Descriptive analyses of the variables were performed using IBM SPSS Statistics Version 26.0 (IBM Corp., Armonk, NY, USA). Continuous variables were presented as mean ± standard deviation (M ± SD) after the normality test confirmed that they were normally distributed. Continuous variables that were not normally distributed were presented as median (interquartile range, IQR) (median (IQR)). Categorical variables were described as frequencies and percentages (n, %). Network analyses were performed using RStudio (RStudio Team, 2020; Epskamp, Borsboom & Fried, 2018). The “qgraph” package is used to visualize the network (Yang et al., 2022). In the network, variables are considered ‘nodes’, and ‘edges’ are formed between ’nodes’ using regularised partial correlation methodology. This methodology effectively estimates weak or unstable correlations as zero, resulting in a sparse graph that only represents robust relationships (Dalle Grave et al., 2020). The Extended Bayesian Information Criterion (EBIC) is used to select the best-fitting model (Zhang, Zhang & Wells, 2008).

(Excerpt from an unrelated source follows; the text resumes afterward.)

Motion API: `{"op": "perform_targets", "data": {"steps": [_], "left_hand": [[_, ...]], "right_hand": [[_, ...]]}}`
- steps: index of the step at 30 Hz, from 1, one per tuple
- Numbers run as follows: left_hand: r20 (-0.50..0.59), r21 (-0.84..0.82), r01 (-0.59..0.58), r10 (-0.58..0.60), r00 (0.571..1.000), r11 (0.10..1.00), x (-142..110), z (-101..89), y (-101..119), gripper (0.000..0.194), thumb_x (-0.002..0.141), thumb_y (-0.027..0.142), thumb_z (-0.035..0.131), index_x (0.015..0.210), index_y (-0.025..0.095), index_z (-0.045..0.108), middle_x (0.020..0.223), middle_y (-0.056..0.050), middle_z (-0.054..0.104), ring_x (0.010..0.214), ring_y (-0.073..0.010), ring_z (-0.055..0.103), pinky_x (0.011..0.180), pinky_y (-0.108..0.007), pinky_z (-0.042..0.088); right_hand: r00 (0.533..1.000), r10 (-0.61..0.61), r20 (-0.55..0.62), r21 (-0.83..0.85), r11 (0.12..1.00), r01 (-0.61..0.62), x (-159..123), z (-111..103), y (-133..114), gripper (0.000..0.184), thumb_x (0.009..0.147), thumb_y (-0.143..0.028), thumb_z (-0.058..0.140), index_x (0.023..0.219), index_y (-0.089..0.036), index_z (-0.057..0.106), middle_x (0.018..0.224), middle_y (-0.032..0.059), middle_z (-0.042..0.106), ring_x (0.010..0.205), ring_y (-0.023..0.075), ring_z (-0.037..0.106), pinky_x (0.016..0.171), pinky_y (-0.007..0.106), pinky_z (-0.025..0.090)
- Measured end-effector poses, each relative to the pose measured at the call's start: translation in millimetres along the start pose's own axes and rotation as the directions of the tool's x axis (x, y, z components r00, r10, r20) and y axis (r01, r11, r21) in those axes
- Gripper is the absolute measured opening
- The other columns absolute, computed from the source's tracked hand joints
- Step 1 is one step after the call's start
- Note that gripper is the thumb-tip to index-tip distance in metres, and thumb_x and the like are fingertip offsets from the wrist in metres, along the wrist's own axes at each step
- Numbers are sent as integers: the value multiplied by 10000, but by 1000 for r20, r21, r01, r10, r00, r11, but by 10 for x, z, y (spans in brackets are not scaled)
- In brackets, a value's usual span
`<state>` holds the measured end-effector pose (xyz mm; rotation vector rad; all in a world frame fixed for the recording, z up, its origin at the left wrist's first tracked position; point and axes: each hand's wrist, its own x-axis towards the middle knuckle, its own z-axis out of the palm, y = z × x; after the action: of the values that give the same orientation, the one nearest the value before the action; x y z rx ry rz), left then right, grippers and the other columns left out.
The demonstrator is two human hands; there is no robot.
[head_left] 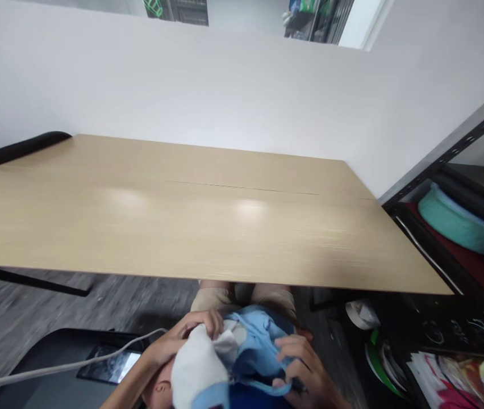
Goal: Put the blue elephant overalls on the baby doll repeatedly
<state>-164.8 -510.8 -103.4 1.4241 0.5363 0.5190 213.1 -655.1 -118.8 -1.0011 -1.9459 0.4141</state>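
On my lap, below the table's front edge, lies a small baby-like figure (163,387); only part of its head and an ear show, and I cannot tell whether it is a doll. A white cloth piece with a light-blue band (199,363) covers much of it. My left hand (199,326) is closed, its fingers pinching the top of this white cloth. A crumpled light-blue garment (257,335) with a pale lining sits to the right. My right hand (301,363) has curled fingers gripping that garment's right edge.
A wooden table (208,227) spans the space ahead, against a white wall. At left, a black chair seat (50,369) carries a phone (112,363), with a white cable (67,366) running across. On the right stands a black shelf rack holding a teal item (459,221).
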Motion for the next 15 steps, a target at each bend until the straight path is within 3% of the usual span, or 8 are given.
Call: {"op": "perform_targets", "data": {"steps": [2, 4, 6, 8, 10, 12, 15], "left_hand": [[20, -7, 71, -71, 997, 997, -10, 0, 130, 777, 924, 999, 733, 960, 224, 704, 1042, -102, 712, 1104, -342, 672, 1077, -499, 561], [70, 4, 108, -108, 992, 994, -16, -2, 267, 791, 893, 990, 759, 1099, 228, 795, 1182, -113, 762, 1185, -375, 690, 1132, -507, 564], [111, 11, 126, -126, 986, 992, -17, -4, 377, 791, 936, 947, 737, 1270, 237, 837, 1334, -128, 784, 1307, -412, 696, 1232, -525, 540], [102, 22, 129, -130, 986, 991, -1, 6, 428, 766, 1017, 907, 671, 1345, 235, 837, 1410, -141, 790, 1401, -421, 693, 1303, -525, 506], [7, 104, 188, -190, 982, 977, 37, 33, 414, 712, 1105, 866, 580, 1340, 236, 812, 1413, -140, 799, 1416, -385, 707, 1307, -504, 508], [-160, 267, 294, -258, 953, 918, 87, 67, 359, 673, 1133, 843, 543, 1264, 226, 778, 1345, -145, 820, 1339, -358, 741, 1238, -489, 548], [-365, 503, 498, -349, 863, 707, 131, 111, 292, 681, 1108, 843, 505, 1181, 204, 729, 1270, -207, 854, 1224, -398, 799, 1106, -515, 578]], "right_hand": [[986, 148, 79, 61, 986, -153, 136, -37, -17, 245, 970, -418, 797, 1178, -395, 668, 1425, 122, 867, 1348, 479, 870, 1062, 664, 754], [940, 287, 182, 150, 937, -315, 358, -64, -34, 323, 1078, -441, 667, 1394, -375, 692, 1640, 149, 769, 1532, 423, 777, 1252, 612, 673], [870, 396, 294, 236, 852, -467, 661, -56, -18, 448, 1230, -465, 417, 1555, -314, 686, 1627, 152, 771, 1567, 319, 742, 1347, 509, 596], [808, 445, 386, 247, 794, -555, 1006, 14, 56, 633, 1288, -478, 202, 1505, -259, 755, 1578, 145, 790, 1556, 268, 723, 1416, 496, 516], [720, 477, 504, 166, 764, -623, 1340, 164, 186, 546, 1286, -523, 352, 1461, -246, 789, 1542, 129, 817, 1510, 267, 742, 1395, 483, 527], [581, 470, 665, 32, 759, -650, 1619, 390, 351, 411, 1227, -511, 588, 1430, -230, 810, 1458, 121, 860, 1380, 266, 800, 1290, 438, 602], [400, 441, 804, -110, 771, -627, 1905, 800, 583, 272, 1132, -405, 769, 1306, -215, 857, 1249, 74, 902, 1144, 216, 837, 1025, 302, 656]]}}
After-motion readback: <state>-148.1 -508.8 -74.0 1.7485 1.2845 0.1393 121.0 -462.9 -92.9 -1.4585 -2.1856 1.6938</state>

The RA patients were divided into groups with and without depressive symptoms. Expected influence (EI) values were used to identify the most influential domain of the QoL network (Song et al., 2024). The “NetworkComparisonTest” (NCT) package was used to detect any differences between the two networks (Forbes et al., 2021). We also created a flowchart using the “flow” function in the “qgraph” package to explore the relationship between disease activity and QoL, and the predictability of each node using the “mgm” package (Zhang, Zhu & Wu, 2023).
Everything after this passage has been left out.